Question

• I_c(H)? Is it dumb and simple or powerful and complex? Introduction.

• How to measure I_c(H)?

• How GoldExI searches for I_c?

• How to measure Ic(H) for IVC with a series resistance?

• Other I_c(H) options

• Ic(H) does not work or behaves strange or hangs up. What is wrong?

• How to optimize the performance of I_c(H)?

• How to read Statistics?

Answer

Introduction

The measurement of Ic(H) dependence is one of the most advanced algorithms in GoldExI featuring:

• measurement of I_c for IVC with hysteresis
  

• simultaneous measurement of several I_c(H) dependences (e.g. for several JJs connected in series or not connected at all)
  
• speed optimization using
  • parameter tweaking by user (with statistic for feedback)
    
  • prediction techniques
    
  • caching
• possibility to measure I_c(H) for IVC with series resistance
  
• stability against the noise (within some limits)

How to measure I_c(H)?

• The current which passes through the sample should be denoted as sweep1.
  

• The current which creates magnetic field should be denoted as sweep2.
  
• Each voltage defined as positive or negative is supposed to be the voltage across the corresponding junction.
  
• To measure simultaneously N I_c(H) dependences for N junctions connected in series, you pass the bias current (sweep1) through all junctions, and measure N voltages -- one voltage (defined as "positive" or "negative" in GoldExI) across each junction.
  
• It is strongly recommended to measure IVCs at zero field first. Zooming IVC as shown in the figure below, you can get an idea how large is the voltage noise, and how large is the shift of zero. These two values are very important for successful measurements of I_c(H).



Measure IVC. Make selection as shown above and zoom. Repeat zooming if necessary until you get the following picture:



• To compensate zero-shifts of voltages, use AutoZero. If AutoZero works correctly you should see zero average voltage of the noisy trace, as in the above figure.
  

• From zoomed IVC, determine the voltage noise. In our example above it is about 20uV.
  
• Choose zero voltage criterion. The value of criterion should be as small as possible, but larger than the noise. For our example above the value of criterion=30uV will work fine.
  
• Go to I_c(H) options window either using menu Options | Measurements | Ic(H) or, if you are already in the I_c(H) measurement window, just push "Options" button. Enter the value of criterion and other parameters, if necessary
  
• Go to Ic(H) measurement window (menu Measurements|Ic(H)) if you are not already there, set the sweep1 current to some positive value, such that non zero voltage across all junctions appears, and push "Do It" button.

Internals: I_c searching algorithm

Let us present a sample IVC (see picture below) and outline the algorithm used by GoldExI to measure I_c(H).

Remember that a distinction between zero voltage state (V=0) and resistive state (V>0) is given by criterion, i.e., in description below, when we compare V with zero, we actually compare V with criterion V_cr.
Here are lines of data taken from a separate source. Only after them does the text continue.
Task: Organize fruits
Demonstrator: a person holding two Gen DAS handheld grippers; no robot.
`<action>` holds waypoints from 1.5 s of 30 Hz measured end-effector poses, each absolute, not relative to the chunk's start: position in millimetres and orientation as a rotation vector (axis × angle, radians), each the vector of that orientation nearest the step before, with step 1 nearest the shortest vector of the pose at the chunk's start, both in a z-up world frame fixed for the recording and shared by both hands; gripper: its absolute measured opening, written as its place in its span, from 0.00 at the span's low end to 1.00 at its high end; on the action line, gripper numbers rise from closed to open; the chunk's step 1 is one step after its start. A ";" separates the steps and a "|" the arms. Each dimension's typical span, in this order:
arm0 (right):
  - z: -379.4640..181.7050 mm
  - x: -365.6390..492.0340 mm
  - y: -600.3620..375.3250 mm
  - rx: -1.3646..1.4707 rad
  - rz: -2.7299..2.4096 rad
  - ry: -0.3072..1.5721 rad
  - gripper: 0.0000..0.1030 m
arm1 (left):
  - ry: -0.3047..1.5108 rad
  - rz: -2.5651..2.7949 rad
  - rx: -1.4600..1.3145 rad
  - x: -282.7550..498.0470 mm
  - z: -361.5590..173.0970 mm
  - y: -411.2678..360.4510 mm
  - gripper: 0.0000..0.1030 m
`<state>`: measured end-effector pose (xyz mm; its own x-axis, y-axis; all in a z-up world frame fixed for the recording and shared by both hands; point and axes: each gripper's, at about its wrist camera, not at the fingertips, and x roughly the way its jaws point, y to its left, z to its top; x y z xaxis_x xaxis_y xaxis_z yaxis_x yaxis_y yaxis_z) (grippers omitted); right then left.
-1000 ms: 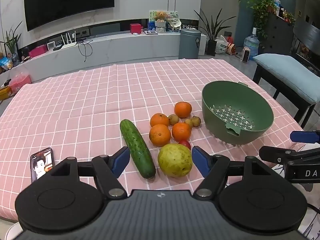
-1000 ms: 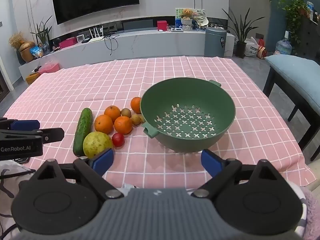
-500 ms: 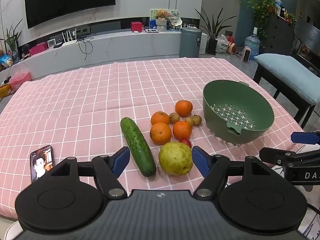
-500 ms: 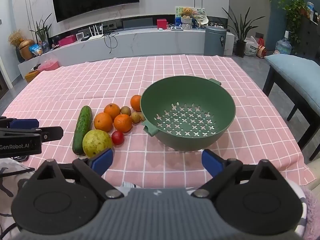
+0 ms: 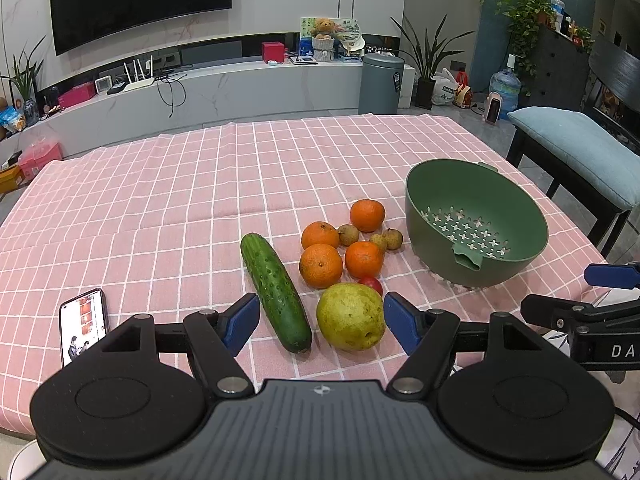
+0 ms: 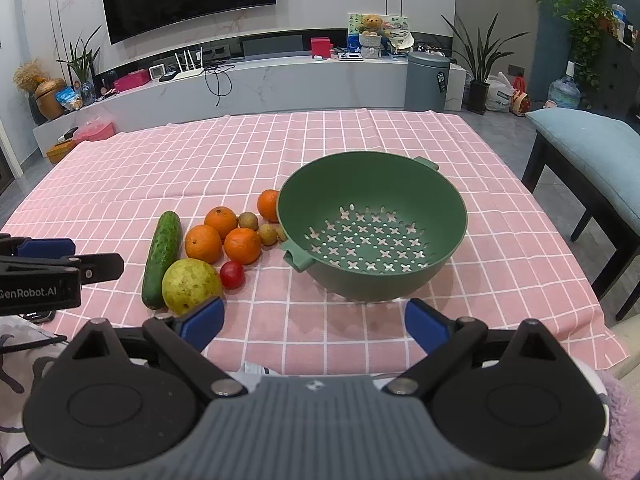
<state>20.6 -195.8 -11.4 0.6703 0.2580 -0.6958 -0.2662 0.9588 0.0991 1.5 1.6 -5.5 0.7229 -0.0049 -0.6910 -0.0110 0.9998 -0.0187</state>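
Observation:
A green colander (image 5: 476,220) (image 6: 372,224) stands empty on the pink checked tablecloth (image 5: 160,200). Left of it lie a cucumber (image 5: 275,290) (image 6: 162,258), a yellow-green pear (image 5: 351,316) (image 6: 191,286), several oranges (image 5: 321,265) (image 6: 242,245), a small red fruit (image 6: 232,274) and small brown fruits (image 5: 392,238). My left gripper (image 5: 320,324) is open and empty, just short of the cucumber and pear. My right gripper (image 6: 316,324) is open and empty, in front of the colander near the table's front edge.
A phone (image 5: 83,322) with a lit screen lies at the front left of the table. A dark bench with a blue cushion (image 5: 576,148) stands to the right. A TV wall, a low counter and a grey bin (image 5: 380,84) are behind the table.
Both grippers have shifted slightly; the fruits and colander sit a little nearer and higher in view. Nothing was taken hold of.

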 end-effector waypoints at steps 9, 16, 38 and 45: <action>-11.9 19.9 -196.1 -0.018 0.290 0.783 0.91 | 0.768 0.007 -0.026 1.5 -9.8 -1.2 0.81; -11.0 19.3 -195.3 -0.025 0.286 0.782 0.92 | 0.769 0.005 -0.026 1.4 -8.7 -1.5 0.81; -11.6 21.6 -192.5 -0.038 0.279 0.798 0.93 | 0.769 0.005 -0.027 0.2 -6.5 -1.6 0.81; -12.1 23.3 -191.0 -0.041 0.277 0.806 0.93 | 0.769 0.004 -0.027 0.2 -6.9 -1.4 0.81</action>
<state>23.3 -191.0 -12.1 0.6580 0.2293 -0.7172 -0.2604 0.9630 0.0690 0.2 -1.4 -6.9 0.7188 -0.0067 -0.6951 -0.0134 0.9996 -0.0235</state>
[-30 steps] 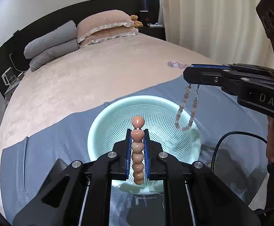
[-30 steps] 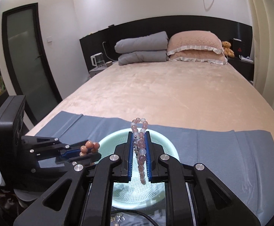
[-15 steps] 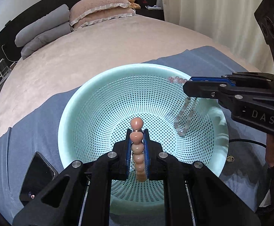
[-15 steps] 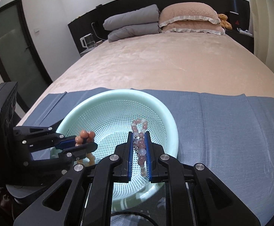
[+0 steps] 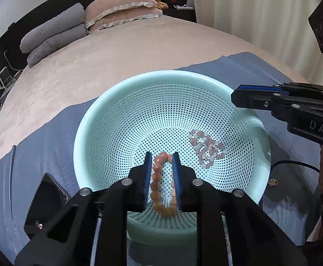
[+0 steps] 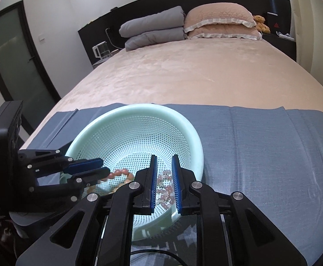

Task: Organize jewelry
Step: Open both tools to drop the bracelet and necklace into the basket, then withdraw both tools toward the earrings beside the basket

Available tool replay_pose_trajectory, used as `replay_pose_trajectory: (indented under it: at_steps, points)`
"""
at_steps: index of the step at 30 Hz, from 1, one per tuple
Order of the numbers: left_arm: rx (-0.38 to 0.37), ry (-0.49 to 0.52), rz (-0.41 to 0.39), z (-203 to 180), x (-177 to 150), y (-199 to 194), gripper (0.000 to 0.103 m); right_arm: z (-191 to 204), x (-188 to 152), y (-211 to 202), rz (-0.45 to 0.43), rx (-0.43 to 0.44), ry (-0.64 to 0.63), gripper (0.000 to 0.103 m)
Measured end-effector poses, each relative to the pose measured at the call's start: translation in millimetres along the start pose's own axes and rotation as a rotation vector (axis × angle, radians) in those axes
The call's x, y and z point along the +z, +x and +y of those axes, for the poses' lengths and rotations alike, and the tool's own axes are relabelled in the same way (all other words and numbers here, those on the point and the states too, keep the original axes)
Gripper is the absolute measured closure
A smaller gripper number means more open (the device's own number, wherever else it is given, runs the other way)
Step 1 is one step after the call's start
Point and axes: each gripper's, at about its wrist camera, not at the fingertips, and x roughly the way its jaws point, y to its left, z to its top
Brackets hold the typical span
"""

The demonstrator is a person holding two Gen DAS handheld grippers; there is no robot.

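A mint-green perforated basket (image 5: 139, 84) (image 6: 190, 133) sits on a blue cloth on the bed. An orange-pink bead bracelet (image 5: 159, 186) (image 6: 121, 174) lies on the basket floor between my left gripper's parted fingers. My left gripper (image 5: 161, 157) (image 6: 99, 166) is open just above it. A pale pink bead bracelet (image 5: 206, 148) (image 6: 164, 190) lies in a heap on the basket's right side. My right gripper (image 6: 163, 157) (image 5: 234, 96) is open and empty above that heap, over the basket's right rim.
The blue cloth (image 6: 261, 144) covers the near end of the beige bed (image 6: 194, 73). A dark phone (image 5: 46, 201) lies on the cloth left of the basket. A black cable (image 5: 294, 164) and a small gold piece (image 5: 272, 181) lie at its right. Pillows (image 6: 219, 20) are far back.
Both grippers were shut on their bracelets over the basket. Both have opened and the two bracelets have dropped onto the basket floor.
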Motion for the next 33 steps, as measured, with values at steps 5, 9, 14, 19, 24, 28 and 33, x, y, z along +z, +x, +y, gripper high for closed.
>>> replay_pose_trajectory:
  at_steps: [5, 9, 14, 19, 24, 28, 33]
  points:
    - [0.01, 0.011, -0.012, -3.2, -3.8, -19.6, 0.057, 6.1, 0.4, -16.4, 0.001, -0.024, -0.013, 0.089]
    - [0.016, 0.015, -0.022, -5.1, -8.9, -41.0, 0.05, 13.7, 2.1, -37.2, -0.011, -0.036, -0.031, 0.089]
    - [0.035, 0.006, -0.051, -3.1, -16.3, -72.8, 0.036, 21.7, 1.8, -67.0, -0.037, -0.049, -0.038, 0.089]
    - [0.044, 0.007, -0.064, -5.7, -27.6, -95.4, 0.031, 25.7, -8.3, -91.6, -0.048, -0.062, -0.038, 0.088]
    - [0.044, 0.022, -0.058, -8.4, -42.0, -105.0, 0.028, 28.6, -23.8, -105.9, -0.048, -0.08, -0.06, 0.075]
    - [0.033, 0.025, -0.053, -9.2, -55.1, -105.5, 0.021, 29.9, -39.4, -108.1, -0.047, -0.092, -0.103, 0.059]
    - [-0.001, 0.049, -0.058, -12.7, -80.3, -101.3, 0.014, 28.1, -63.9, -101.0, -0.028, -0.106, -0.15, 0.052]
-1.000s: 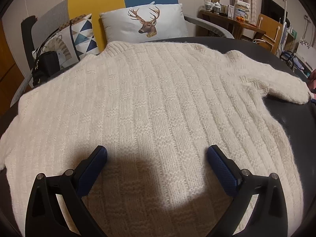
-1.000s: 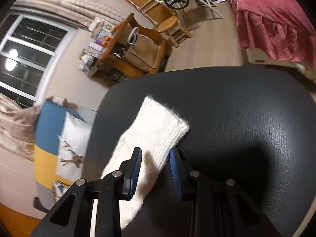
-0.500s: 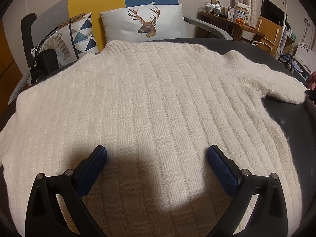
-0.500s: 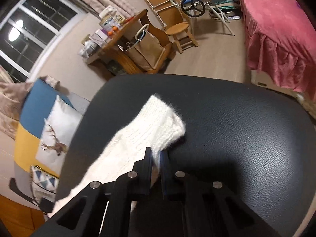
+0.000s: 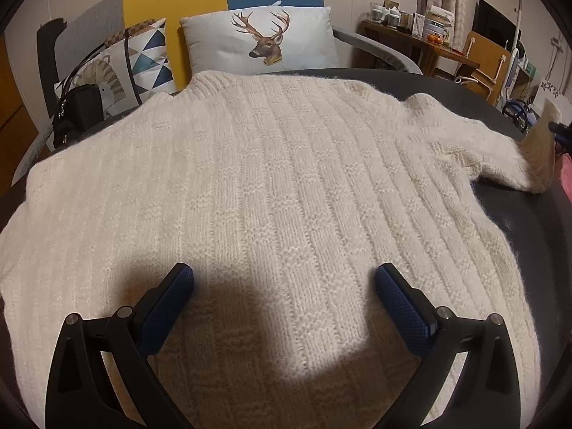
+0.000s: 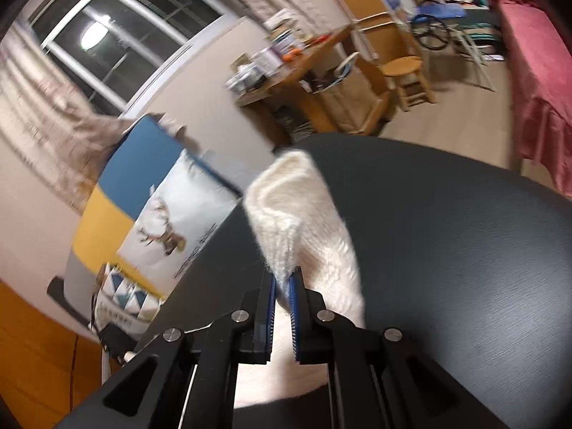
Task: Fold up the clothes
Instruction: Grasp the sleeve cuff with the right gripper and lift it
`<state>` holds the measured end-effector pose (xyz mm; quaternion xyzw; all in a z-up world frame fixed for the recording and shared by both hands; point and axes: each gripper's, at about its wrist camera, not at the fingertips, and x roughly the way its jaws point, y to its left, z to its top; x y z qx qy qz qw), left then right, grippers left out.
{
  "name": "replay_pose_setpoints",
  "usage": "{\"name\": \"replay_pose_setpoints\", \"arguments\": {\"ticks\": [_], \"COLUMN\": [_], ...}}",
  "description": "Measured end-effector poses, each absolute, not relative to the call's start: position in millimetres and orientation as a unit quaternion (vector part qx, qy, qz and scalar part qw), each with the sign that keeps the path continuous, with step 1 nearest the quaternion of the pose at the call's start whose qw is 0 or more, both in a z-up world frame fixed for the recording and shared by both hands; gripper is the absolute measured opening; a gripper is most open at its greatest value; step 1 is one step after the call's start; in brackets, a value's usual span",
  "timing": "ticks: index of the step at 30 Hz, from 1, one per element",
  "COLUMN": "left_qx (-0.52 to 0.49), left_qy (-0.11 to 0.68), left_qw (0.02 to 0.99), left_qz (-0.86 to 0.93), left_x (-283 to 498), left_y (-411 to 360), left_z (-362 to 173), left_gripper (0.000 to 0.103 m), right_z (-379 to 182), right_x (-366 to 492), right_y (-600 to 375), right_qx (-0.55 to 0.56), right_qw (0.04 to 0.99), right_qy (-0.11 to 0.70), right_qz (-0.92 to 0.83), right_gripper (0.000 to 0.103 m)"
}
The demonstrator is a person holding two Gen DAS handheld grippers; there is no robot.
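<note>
Here, your cream knitted sweater [image 5: 271, 193] covers most of the round black table [image 5: 529, 221], spread flat with its collar toward the far edge, just in front of the deer cushion [image 5: 264, 44] on the yellow-and-blue sofa [image 5: 200, 7]. Beside that cushion sits a triangle-patterned cushion [image 5: 143, 60], and a black bag [image 5: 78, 111] lies by the table's left rim.

Your left gripper [image 5: 284, 282] hangs over the lower body of the sweater with its jaws spread wide apart. The knit lies flat beneath and between the two blue pads [image 5: 400, 307], which close on nothing.

From that same view, the sweater's right sleeve [image 5: 500, 157] runs out to the right across the table, and its cuff end stands up off the surface at the frame's edge.

Your right gripper [image 6: 282, 282] is clamped on that sleeve cuff [image 6: 289, 207]. The jaws have just been closing and now stand almost together, with a fold of the fuzzy knit pinched between the blue pads. The cuff rises beyond the fingertips, above the black tabletop, while the rest of the sleeve trails down behind the jaws.
</note>
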<state>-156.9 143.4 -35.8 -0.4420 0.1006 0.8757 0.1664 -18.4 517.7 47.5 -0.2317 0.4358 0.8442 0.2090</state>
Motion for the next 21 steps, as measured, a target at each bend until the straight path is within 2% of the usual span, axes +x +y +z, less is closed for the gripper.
{"name": "replay_pose_setpoints", "arguments": {"ticks": [10,21], "left_qx": [-0.443,-0.416], "left_qy": [0.090,0.000], "left_qw": [0.170,0.163], "left_qz": [0.875,0.895], "left_x": [-158,-158], "left_y": [140,108], "left_z": [-34,-3], "left_gripper": [0.103,0.103], "right_z": [60,58], "right_x": [-61,-111], "right_y": [450,371], "right_qx": [-0.245,-0.271], "right_qw": [0.119,0.035], "right_qy": [0.443,0.448], "right_qz": [0.854,0.852], "right_gripper": [0.006,0.006]}}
If V<V_cr, we assume that V=0, if V>V_cr, we assume V>0.

If you have checked "use |V| instead of V" in Ic(H) options, the V in the above conditions becomes |V|.



The procedure is the following:

1. GoldExI sets the bias current equal to the value of Ic found for the previous value of field, or, in the case of the very first point, just the value which was set by the user in the Measurements|Ic(H) window.

2. [Going down]: The voltage V across the sample is measured. If V=0, this means that the bias point is on the Meissner branch, and we go to the next step of the algorithm. If V>0, the bias point is on the resistive branch. GoldExI performs the reset (roughly speaking by setting bias current I=I_R, see the above figure), and then biases the junction to the point 2, i.e. applies the bias current that is somewhat lower than in point 1. Then GoldExI repeats the current step from the very beginning.

   Thus, for our example above, it goes to the bias point 2, V>0, resets, goes to bias point 3, V>0, resets, goes to the bias point 4. At the bias point 4 V=0, so we go to the next step.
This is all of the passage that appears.